Task details:
Return the run of lines below that opens with the line containing "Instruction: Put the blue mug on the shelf" and closes with the line containing "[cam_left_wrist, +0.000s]", keeping each one exact.

=====

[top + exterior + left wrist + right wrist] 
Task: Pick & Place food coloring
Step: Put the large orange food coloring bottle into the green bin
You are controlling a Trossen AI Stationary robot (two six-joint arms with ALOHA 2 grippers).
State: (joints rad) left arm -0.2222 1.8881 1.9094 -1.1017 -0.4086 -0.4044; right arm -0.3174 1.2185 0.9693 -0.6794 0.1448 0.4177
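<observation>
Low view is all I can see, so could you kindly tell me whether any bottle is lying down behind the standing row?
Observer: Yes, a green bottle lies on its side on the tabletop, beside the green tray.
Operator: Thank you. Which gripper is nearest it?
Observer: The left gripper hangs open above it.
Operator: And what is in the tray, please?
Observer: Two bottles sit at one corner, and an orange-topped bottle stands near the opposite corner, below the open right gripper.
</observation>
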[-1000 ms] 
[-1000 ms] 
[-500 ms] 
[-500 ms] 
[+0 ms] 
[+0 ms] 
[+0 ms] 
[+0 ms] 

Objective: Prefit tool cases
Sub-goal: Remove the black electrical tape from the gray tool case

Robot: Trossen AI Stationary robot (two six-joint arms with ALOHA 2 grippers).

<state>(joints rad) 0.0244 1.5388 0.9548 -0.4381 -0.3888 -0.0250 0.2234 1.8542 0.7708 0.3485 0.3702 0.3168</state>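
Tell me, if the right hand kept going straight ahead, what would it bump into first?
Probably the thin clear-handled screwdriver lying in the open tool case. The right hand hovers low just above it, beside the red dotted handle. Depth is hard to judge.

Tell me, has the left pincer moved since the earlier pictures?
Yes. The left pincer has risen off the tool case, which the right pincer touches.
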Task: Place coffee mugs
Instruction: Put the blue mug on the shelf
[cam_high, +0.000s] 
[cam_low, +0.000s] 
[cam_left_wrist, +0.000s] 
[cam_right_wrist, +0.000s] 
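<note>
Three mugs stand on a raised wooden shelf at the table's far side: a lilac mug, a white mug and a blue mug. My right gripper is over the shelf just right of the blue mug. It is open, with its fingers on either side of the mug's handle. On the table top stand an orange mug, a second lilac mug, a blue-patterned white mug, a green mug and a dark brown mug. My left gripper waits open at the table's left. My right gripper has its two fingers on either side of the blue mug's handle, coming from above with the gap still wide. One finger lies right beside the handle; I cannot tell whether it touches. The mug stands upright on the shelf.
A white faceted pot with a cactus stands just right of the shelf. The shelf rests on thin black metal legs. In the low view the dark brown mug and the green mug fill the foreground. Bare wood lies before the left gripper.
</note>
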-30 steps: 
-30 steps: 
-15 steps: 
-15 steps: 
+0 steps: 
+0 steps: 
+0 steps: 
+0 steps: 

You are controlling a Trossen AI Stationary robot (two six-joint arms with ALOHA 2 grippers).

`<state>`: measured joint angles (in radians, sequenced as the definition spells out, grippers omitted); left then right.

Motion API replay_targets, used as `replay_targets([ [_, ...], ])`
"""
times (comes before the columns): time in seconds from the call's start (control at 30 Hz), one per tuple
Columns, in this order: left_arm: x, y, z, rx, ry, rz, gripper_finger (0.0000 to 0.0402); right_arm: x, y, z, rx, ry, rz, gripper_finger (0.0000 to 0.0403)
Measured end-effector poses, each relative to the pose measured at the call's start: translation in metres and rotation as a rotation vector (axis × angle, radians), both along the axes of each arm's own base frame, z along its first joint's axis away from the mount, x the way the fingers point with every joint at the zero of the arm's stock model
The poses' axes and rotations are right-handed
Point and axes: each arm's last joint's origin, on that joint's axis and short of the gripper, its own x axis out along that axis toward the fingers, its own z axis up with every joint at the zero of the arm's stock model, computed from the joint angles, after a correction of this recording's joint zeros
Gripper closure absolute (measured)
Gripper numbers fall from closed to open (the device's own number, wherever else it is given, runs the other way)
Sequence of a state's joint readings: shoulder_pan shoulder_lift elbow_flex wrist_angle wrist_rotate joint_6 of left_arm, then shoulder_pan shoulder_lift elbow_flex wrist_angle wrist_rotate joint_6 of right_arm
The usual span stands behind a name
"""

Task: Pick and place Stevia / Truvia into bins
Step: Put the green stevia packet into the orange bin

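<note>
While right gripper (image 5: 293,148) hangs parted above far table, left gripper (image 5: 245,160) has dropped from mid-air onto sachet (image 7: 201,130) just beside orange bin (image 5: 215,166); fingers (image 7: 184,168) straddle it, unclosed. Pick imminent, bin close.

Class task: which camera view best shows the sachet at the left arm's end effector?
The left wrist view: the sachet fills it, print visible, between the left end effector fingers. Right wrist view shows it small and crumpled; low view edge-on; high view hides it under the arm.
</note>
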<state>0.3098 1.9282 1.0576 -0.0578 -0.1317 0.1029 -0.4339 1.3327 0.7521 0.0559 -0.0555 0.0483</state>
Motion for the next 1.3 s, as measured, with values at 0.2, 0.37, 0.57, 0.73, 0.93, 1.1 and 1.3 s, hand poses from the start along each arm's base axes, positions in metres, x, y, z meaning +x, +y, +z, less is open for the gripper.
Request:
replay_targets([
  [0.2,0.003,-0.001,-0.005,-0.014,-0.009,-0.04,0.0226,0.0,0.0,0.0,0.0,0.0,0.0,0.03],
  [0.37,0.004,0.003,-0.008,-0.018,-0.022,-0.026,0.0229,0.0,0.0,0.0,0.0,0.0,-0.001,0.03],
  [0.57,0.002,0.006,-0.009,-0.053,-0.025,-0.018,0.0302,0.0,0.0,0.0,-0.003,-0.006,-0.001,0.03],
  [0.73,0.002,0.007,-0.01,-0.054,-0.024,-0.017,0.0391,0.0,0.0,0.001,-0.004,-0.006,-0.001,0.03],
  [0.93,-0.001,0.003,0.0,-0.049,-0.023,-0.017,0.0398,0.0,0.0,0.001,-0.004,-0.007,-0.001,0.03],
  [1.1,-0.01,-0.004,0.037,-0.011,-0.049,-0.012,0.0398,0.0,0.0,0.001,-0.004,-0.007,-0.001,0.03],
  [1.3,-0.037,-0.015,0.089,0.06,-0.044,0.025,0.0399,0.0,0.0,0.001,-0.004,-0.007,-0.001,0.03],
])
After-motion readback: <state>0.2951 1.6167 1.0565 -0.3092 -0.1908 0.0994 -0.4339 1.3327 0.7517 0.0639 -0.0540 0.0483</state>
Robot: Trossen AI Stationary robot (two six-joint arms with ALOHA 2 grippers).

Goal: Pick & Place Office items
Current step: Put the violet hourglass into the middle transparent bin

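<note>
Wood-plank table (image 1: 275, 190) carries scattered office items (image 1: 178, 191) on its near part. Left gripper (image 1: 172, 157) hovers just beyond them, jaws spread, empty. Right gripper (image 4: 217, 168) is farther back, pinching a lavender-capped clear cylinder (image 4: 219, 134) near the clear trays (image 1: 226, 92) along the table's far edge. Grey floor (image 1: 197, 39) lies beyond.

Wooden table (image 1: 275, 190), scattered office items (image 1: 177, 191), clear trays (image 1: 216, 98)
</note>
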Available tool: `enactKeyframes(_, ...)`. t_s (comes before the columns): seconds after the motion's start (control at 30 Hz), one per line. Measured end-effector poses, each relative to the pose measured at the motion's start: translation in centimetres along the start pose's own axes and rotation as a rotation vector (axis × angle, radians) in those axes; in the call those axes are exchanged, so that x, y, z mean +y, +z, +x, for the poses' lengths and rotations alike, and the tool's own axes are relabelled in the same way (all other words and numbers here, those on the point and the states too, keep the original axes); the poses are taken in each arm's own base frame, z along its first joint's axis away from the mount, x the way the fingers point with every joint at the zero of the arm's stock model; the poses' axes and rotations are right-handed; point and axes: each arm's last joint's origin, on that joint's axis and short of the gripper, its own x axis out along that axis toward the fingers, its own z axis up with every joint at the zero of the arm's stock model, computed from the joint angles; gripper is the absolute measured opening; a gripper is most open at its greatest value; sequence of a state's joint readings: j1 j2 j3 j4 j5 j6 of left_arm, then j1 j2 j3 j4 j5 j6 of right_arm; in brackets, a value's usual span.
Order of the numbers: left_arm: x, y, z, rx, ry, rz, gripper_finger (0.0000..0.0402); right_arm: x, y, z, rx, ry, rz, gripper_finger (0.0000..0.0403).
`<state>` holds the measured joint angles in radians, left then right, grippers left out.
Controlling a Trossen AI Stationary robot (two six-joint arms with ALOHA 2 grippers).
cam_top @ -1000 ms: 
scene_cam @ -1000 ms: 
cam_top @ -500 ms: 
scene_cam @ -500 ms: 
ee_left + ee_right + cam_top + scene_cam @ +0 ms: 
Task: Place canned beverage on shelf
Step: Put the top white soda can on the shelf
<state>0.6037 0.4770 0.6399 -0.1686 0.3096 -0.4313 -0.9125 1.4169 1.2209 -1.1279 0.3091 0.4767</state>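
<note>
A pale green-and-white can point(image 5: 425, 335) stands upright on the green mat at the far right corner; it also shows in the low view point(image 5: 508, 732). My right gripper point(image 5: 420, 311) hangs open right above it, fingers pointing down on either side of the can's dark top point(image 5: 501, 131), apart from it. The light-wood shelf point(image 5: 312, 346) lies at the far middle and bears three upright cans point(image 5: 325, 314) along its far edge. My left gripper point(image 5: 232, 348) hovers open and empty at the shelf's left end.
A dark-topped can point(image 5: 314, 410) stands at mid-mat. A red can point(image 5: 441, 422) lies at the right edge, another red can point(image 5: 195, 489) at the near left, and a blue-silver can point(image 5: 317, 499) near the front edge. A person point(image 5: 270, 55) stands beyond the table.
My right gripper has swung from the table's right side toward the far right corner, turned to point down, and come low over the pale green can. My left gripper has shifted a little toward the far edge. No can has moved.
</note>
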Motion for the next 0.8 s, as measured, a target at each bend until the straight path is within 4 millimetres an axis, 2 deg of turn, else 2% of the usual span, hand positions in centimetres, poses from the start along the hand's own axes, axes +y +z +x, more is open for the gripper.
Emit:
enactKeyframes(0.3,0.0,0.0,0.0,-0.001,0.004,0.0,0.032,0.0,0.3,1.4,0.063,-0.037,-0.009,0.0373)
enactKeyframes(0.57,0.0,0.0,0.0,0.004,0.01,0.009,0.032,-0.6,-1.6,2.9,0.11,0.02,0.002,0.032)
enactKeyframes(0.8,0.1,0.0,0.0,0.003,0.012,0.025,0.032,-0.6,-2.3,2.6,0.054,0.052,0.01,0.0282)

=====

Your solution:
Instruction: Put the blue mug on the shelf
[cam_high, +0.000s] 
[cam_low, +0.000s] 
[cam_left_wrist, +0.000s] 

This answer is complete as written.